No other element of Spinoza's philosophy provoked as much consternation and outrage in his own time as his sweeping denial of miracles and the supernatural. In fact, Spinoza stands completely alone among the major European thinkers before the mid-eighteenth century in ruling out miracles. Hobbes had ventured to cast doubt on them, stressing that 'ignorant and superstitious men make great wonders of those works, which other men, knowing to proceed from nature… admire not at all,' underlining the 'aptitude of mankind, to give too hasty beleefe to pretended miracles'.1 But equally, Hobbes grants there have been, and may be, miracles, that 'a miracle, is a work of God (besides his operation by way of nature, ordained in the Creation) done, for the making manifest to his elect, the mission of an extraordinary minister for their salvation,' and that only the public Church can rightly judge what is, and what is not, a miracle.2 It is worth noting in passing that Hobbes does not rule out magic either, acknowledging the likelihood, affirmed by the account of Pharoah's magicians in the Book of Exodus, that wondrous events can also occur through the operations of magic.3
Between the rise of Christianity and the mid-eighteenth century then, only Spinoza categorically denies the possibility of miracles and supernatural occurrences wrought by magic.
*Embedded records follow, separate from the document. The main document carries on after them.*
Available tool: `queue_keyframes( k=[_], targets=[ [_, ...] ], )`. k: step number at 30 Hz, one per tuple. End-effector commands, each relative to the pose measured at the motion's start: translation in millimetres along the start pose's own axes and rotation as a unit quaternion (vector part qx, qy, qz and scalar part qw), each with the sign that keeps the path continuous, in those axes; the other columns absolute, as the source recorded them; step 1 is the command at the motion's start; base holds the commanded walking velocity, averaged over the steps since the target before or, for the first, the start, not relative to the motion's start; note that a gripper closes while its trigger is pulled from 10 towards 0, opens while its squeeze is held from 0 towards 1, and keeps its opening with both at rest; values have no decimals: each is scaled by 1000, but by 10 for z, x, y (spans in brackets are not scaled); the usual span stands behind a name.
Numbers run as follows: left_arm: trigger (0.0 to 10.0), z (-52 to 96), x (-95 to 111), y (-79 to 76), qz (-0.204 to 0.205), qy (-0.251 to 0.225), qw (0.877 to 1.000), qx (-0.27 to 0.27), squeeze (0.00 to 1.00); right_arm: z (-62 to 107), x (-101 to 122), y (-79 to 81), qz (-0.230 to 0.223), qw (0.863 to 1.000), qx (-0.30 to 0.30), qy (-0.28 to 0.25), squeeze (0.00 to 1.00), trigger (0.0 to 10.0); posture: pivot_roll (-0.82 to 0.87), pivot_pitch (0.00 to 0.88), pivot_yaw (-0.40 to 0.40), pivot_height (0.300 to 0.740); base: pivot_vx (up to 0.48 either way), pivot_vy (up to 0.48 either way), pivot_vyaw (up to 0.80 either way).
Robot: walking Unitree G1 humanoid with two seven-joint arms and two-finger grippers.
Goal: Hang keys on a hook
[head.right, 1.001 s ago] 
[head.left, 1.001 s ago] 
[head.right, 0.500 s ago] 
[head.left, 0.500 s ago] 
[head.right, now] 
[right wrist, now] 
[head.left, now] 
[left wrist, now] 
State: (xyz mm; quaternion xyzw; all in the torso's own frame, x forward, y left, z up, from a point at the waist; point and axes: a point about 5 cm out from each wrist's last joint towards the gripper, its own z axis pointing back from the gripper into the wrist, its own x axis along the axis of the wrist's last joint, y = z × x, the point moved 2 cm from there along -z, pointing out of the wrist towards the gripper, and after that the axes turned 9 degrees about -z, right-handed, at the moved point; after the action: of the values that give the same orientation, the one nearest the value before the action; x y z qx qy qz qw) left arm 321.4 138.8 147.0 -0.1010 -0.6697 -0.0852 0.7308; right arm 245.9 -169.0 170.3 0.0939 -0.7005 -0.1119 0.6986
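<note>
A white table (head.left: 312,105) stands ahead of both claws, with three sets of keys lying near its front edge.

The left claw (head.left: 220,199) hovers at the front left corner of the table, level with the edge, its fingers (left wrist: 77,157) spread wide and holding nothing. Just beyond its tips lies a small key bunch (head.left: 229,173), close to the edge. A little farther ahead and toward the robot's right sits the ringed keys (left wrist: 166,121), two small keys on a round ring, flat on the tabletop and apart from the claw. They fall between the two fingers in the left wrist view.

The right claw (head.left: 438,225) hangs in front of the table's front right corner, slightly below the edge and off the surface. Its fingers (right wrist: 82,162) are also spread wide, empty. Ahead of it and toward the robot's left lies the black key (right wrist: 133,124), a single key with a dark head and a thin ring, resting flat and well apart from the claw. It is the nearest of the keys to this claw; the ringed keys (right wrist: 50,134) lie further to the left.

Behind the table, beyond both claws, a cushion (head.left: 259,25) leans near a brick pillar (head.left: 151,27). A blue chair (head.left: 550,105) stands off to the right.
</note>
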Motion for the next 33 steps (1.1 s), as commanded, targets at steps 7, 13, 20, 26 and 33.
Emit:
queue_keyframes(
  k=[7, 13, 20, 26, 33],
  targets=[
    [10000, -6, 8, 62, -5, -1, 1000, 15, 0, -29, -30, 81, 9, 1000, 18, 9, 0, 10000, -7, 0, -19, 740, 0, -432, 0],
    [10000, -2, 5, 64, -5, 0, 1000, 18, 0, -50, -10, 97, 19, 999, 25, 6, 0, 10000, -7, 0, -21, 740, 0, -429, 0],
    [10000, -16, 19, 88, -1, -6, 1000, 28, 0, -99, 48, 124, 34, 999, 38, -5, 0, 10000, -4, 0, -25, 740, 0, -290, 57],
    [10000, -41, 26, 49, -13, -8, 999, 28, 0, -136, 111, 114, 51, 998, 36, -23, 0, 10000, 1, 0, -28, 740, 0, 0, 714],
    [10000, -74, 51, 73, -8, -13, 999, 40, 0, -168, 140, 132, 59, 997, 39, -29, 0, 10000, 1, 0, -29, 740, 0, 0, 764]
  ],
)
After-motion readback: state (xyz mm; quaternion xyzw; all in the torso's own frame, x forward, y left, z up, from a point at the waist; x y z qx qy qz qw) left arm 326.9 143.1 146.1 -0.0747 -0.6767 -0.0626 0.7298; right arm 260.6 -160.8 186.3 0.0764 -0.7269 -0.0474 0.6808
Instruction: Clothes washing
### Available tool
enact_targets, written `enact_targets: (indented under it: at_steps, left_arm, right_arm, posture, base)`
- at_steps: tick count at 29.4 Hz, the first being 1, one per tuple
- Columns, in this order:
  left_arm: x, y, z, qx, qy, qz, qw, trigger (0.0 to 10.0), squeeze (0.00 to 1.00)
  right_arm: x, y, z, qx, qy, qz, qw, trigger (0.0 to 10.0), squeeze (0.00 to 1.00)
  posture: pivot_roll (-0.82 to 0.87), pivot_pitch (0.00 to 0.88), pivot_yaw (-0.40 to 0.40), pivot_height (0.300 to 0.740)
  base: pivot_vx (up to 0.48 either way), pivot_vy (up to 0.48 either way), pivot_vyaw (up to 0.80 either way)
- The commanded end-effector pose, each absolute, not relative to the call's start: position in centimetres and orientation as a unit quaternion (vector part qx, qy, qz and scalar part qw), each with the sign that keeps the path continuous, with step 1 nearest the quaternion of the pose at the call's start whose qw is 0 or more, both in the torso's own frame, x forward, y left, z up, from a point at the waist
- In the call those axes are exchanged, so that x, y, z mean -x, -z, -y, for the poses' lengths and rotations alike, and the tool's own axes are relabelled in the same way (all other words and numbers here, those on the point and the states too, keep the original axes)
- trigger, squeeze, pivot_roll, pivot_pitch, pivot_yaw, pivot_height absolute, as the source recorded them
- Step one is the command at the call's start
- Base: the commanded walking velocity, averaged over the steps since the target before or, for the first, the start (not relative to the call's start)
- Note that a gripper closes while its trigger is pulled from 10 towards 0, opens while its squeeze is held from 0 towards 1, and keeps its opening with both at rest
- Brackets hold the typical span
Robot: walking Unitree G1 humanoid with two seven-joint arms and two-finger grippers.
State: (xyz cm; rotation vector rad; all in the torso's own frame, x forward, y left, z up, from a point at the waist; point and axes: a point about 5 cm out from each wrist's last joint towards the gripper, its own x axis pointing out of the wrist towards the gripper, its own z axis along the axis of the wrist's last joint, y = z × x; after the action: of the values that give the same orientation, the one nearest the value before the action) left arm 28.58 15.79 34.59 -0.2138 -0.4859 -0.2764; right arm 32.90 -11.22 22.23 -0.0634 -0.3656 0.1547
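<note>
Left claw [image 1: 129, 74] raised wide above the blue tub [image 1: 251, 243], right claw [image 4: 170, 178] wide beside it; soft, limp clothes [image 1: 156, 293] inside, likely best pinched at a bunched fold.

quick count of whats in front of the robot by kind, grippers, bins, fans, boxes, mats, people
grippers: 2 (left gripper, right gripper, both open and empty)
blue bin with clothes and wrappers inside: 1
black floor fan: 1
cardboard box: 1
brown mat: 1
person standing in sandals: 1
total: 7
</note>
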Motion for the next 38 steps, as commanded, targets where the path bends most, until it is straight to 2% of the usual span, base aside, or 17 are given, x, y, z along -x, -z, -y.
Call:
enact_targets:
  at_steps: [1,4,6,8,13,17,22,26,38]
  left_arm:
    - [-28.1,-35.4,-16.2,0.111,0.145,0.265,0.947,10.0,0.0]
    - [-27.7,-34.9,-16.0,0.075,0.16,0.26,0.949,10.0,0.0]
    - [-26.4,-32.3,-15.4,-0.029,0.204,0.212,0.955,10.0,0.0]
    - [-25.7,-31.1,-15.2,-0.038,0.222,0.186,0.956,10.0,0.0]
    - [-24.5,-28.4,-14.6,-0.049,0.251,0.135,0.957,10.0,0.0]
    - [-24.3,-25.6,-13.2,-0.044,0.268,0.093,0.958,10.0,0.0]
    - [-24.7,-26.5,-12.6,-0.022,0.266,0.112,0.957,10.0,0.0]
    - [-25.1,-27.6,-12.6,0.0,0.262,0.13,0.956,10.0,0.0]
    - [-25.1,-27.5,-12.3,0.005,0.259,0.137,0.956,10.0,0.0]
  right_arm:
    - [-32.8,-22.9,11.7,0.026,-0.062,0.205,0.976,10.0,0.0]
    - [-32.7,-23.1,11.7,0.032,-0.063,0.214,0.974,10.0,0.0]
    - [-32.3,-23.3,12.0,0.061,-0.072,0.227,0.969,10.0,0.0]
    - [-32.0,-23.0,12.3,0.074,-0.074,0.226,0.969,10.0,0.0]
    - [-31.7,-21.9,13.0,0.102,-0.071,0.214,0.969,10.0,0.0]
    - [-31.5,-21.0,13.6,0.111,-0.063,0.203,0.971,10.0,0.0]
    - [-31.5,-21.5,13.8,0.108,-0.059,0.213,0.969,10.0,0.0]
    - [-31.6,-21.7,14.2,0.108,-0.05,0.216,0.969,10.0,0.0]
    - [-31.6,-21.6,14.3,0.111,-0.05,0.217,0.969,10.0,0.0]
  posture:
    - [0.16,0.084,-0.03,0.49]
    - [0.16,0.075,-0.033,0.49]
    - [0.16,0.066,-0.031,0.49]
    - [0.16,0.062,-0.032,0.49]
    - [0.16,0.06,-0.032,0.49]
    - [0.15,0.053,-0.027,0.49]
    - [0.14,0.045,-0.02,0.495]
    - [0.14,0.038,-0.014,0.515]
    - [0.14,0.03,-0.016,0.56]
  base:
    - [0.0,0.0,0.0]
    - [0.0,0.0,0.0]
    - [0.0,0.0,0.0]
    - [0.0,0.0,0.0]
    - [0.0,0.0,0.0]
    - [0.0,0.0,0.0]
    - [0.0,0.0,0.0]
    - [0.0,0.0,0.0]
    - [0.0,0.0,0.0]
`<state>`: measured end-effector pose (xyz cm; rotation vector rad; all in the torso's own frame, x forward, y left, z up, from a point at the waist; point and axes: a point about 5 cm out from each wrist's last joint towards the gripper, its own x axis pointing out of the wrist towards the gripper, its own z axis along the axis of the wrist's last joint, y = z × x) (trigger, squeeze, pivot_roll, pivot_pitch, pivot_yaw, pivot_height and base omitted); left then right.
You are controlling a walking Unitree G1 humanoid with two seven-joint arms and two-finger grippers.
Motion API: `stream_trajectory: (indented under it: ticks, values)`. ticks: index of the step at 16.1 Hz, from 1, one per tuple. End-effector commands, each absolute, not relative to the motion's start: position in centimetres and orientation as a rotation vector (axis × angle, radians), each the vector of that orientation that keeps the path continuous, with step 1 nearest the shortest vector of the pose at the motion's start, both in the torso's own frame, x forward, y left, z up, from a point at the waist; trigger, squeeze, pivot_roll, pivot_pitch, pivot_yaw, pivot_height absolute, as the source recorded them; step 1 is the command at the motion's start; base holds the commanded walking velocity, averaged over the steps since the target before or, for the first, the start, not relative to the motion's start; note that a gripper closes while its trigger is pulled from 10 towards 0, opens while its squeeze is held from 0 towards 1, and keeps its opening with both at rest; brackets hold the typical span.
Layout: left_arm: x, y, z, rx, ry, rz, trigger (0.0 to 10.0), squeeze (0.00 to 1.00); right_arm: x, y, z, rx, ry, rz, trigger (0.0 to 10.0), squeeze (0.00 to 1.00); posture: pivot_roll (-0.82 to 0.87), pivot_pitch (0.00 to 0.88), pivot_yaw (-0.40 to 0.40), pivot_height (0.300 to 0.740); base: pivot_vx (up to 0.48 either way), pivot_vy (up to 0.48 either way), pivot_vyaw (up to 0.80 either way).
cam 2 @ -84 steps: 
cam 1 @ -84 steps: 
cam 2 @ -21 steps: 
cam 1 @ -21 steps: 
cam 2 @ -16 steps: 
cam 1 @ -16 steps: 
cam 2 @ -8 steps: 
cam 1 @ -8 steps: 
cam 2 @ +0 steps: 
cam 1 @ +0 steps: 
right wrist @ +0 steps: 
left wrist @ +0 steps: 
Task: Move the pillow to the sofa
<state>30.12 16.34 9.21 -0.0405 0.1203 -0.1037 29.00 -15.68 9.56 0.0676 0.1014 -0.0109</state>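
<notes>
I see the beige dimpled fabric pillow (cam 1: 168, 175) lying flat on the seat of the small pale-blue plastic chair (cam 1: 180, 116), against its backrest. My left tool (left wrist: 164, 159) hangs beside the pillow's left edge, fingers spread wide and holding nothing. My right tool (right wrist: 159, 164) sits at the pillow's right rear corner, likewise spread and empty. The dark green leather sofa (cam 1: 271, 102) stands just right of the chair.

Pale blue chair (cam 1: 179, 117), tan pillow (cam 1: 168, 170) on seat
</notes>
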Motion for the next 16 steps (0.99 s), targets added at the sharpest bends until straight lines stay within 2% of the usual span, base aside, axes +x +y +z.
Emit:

Equally, he was by far the best-known denier of miracles. Thus, the Lutheran professor Johann Heinrich Müller, in his inaugural lecture on the subject of miracles in the university of Altdorf (Nuremberg) in 1714, declared among those who bring miracles into question 'Benedictus Spinoza, the most renowned restorer and propagator of the myth that God is not distinct from the universe, is by far the most prominent.'4 According to Spinoza, he notes, neither the Incarnation nor the Resurrection, nor any miracle attributed to Christ, ever occurred, and nor did any other miracles recounted in Scripture: indeed, according to him there have never been any 'miracles'. The Wolffian Wittenberg professor, Friedrich Christian Baumeister (1709–85), writing in 1738, speaks of 'Spinoza Atheorum pessimus' (Spinoza the worst of atheists), in the first place because he
1 Hobbes, Leviathan, ch. xxxvii.
2 Ibid.; Martinich, Two Gods, 236–44.
3 Hobbes. Leviathan, ch. xxxvii; Martinich, Two Gods, 237, 244.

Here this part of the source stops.